Four main approaches exploiting thermodynamics data can be highlighted: (i) energy balance analysis (EBA), where pre-selecting ΔrG′ bounds leads to biased results [24], (ii) network-embedded thermodynamic (NET) analysis, that needs pre-assigned directionalities (e.g. obtained by FBA) and evaluates the thermodynamic consistency [25], (iii) max-min driving force (MDF), which needs a flux distribution as input data to predict metabolite concentration values [26], and (iv) thermodynamically-constrained FBA. Two methods were developed in the latter approach: thermodynamics-based flux analysis (TFA), and an optimization problem allowing to obtain a thermodynamically flux-minimised (TR-fluxmin) solution. TFA directly yields a thermodynamically feasible FBA solution (e.g. by maximising YX/S) and simulates metabolomics data [20,27]. In contrast, TR-fluxmin is based on the minimisation of sum of fluxes in the system whilst applying a penalty score for in silico metabolite concentration values [21]. Other recent approaches are based on alternative constraints, such as setting an upper limit on the Gibbs energy dissipation rate [28], or only provide information regarding reaction directionalities [29]. With regards to EFMA, even though using thermodynamics reduces the aforementioned limitations due to combinatorial explosion, the network size is still a limiting factor [30].

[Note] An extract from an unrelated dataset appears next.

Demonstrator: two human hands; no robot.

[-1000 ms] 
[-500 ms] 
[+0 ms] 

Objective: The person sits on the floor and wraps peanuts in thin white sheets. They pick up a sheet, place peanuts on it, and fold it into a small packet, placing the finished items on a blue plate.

MDF and TFA are generally performed using eQuilibrator [26] and matTFA [20], respectively. Since matTFA can be directly used to analyse a GSM, it was selected for this study. Three features should be highlighted: (i) unique values for temperature (25°C) are considered, (ii) salinity (S) is not taken into account when calculating parameter A, and (iii) Gibbs free energy values are adjusted for ionic strength (I) using the extended Debye-Hückel equation (Table 1). It should be noted that in [20], I = 0.25 M and no salinity were assumed to study E. coli (with a cytosol in the interval 0.15–0.20 M [27]), where the extended Debye-Hückel is only valid for I < 0.1 M [31].

This study was based on determining the impact of varying and adjusting the physicochemical parameters (t, I and S) on the predictive capabilities of TFA under mesophilic growth conditions. In order to do so, a modified matTFA was developed by increasing the number of parameters and parameter values that were originally considered [20]. To validate the results, a comparison with published 13C-MFA and metabolomics data was performed. In particular, flux pattern changes between in vivo and in silico fluxes in the central carbon metabolism were analysed, with a focus on the anaplerotic reactions. In addition, a method based on centrality measures was suggested to identify important metabolites that (if quantified) would allow to further constrain the TFA.

Materials and methods

Metabolic network, mapping of metabolic fluxes and experimental data

Mesophilic growth conditions were studied by selecting a GSM for Escherichia coli (str. K-12 substr. MG1655): iJO1366, which has proven to predict phenotypes in a wide range of growth conditions [34]. For the sake of consistency, metabolomics and fluxomics data were obtained from the same experiment (S1 Dataset and S1 Table) [35]. Briefly, cells were grown in glucose-limited chemostats at 37°C with minimal medium and a fixed specific growth rate (μ) of 0.20 h-1. The experimental glucose uptake rate (2.93 mmol gDCW-1 h-1) was used as a constraint, leaving the default lower and upper bounds for transport reactions. Maximisation of the biomass yield was selected as the objective function, and no flux value was forced through the biomass reactions (vbiomass). Directionalities of resulting flux values from TFA were compared on a reaction-by-reaction case against in vivo fluxes from 13C-MFA, for which a mapping and directionality correction step was needed (S1 Table).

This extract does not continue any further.